23 settembre 2019

Estasi (Gustav Machatý, 1933)

Estasi (Extase, aka Symphonie der Liebe)
di Gustav Machatý – Cecoslovacchia 1933
con Hedy Lamarr, Aribert Mog
***

Visto al cinema Beltrade, in originale con sottotitoli
(rassegna di Venezia).

Trascurata dal noioso marito (Zvonimir Rogoz) sin dalla prima notte di nozze, la giovane sposa Eva chiede il divorzio. E nel frattempo ha una fugace storia d'amore con un aitante ingegnere che lavora alla costruzione di una strada. Girato nel 1933 in tre versioni (rispettivamente in ceco, in francese e in tedesco), presentato alla Mostra di Venezia nel 1934 e ora restaurato (nella versione in lingua ceca) per l'edizione del 2019, questo film è passato alla storia per quello che viene considerato il primo nudo integrale di un'attrice protagonista sul grande schermo: quello di Hedy Lamarr, che ai tempi era diciottenne e si firmava ancora col suo vero nome (Hedy Kiesler). Si dice che suo marito Fritz Mandl, spinto dalla gelosia, cercò di acquistare tutte le copie della pellicola per distruggerle, ma inutilmente. Pur sonorizzato (e musicato: la colonna sonora è pressoché ininterrotta), stilisticamente il film è praticamente un muto, visto come ricorre quasi esclusivamente alle immagini per raccontare la sua storia. E in ogni inquadratura abbondano allusioni e metafore di ogni tipo (la natura che si risveglia di pari passo ai sensi della protagonista, fra campi di grano e cavalli selvaggi, per esempio).

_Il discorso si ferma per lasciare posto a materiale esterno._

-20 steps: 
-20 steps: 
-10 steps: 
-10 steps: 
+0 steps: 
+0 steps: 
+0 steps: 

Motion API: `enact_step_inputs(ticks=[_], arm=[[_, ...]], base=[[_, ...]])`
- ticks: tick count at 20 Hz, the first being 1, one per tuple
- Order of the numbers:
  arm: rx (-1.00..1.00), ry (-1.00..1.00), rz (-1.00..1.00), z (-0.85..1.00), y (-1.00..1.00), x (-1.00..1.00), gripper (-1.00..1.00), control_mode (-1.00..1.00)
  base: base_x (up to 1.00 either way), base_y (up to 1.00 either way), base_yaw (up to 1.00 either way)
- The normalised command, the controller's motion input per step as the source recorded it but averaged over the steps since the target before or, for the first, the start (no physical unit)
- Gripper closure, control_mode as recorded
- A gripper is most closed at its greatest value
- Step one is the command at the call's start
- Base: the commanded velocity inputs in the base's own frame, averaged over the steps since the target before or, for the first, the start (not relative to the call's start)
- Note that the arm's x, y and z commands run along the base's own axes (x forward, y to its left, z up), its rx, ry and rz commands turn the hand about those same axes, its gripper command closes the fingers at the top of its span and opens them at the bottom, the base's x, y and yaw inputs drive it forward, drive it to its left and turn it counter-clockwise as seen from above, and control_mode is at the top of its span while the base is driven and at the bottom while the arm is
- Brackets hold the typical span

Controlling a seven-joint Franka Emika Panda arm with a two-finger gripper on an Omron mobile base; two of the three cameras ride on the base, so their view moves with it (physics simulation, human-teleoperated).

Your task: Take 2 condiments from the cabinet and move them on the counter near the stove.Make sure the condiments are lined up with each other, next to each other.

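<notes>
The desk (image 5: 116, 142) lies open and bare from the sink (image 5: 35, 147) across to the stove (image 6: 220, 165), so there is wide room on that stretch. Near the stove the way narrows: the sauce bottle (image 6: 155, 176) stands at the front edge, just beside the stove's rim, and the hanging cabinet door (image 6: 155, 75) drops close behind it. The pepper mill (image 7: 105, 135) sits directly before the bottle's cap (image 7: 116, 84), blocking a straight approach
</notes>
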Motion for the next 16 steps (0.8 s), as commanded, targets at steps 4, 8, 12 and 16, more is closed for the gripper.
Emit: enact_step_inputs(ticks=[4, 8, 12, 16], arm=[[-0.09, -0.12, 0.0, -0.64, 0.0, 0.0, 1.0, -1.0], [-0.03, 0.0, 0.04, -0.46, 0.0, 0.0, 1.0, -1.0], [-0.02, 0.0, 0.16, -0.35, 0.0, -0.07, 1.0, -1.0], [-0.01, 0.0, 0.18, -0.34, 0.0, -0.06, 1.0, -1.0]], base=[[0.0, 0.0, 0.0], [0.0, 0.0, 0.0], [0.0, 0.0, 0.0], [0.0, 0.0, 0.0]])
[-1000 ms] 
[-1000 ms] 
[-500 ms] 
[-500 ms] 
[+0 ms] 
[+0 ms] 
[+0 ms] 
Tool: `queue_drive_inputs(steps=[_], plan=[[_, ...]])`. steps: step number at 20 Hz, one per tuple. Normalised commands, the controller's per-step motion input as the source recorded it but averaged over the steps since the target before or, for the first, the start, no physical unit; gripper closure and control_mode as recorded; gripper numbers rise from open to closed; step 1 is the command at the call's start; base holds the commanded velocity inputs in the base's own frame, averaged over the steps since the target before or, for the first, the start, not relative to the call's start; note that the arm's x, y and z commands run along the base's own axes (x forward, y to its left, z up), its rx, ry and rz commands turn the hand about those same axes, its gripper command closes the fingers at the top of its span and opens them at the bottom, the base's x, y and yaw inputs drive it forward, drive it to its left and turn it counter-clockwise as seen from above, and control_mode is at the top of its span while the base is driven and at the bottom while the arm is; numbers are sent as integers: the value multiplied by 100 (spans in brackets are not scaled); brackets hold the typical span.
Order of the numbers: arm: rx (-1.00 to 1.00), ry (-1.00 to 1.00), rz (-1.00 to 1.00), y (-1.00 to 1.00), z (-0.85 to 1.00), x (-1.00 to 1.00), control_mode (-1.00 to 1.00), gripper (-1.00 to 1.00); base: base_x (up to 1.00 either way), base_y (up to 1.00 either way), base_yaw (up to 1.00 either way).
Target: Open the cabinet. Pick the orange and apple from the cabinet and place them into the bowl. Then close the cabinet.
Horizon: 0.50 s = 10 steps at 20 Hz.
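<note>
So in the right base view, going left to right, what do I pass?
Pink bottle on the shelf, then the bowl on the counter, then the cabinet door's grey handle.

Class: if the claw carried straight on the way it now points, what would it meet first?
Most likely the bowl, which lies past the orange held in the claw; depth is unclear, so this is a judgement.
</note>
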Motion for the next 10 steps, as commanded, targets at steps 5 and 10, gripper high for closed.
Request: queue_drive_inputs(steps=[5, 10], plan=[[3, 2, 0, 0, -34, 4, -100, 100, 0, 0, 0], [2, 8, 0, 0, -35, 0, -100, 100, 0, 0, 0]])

Se l'incipit può ricordare certe commedie di ambito domestico come quelle di Lubitsch, la parte centrale è pervasa da un erotismo assai spinto e suggestivo, grazie alla bellezza della Lamarr e, naturalmente, alla celebre e succitata scena, quella in cui la ragazza, mentre fa il bagno in un fiume, rimane nuda perché il suo cavallo è scappato portandosi via i suoi vestiti, e viene soccorsa da Adam (Aribert Mog). La regia elegante, la fotografia avvolgente e la leggerezza con cui scorrono le situazioni lo rendono estremamente gradevole ancora oggi: peccato solo per il finale spurio e "sovietico", con l'esaltazione del lavoro, che c'entra poco con tutto il resto. Naturalmente il soggetto "scandaloso" suscitò tentativi di censura in diversi paesi (anche perché, contrariamente alla morale e alle consuetudini dell'epoca, l'adulterio di Eva non è punito né rappresentato come riprovevole in alcun modo: si tratta semplicemente del naturale sfogo di una ragazza rimasta senza amore), ma diede grande fama internazionale al regista (già noto per un precedente film muto su temi simili, "Erotikon" del 1929) e soprattutto alla bella (e geniale) attrice, che qualche anno più tardi si trasferirà a Hollywood in fuga dalla Germania nazista.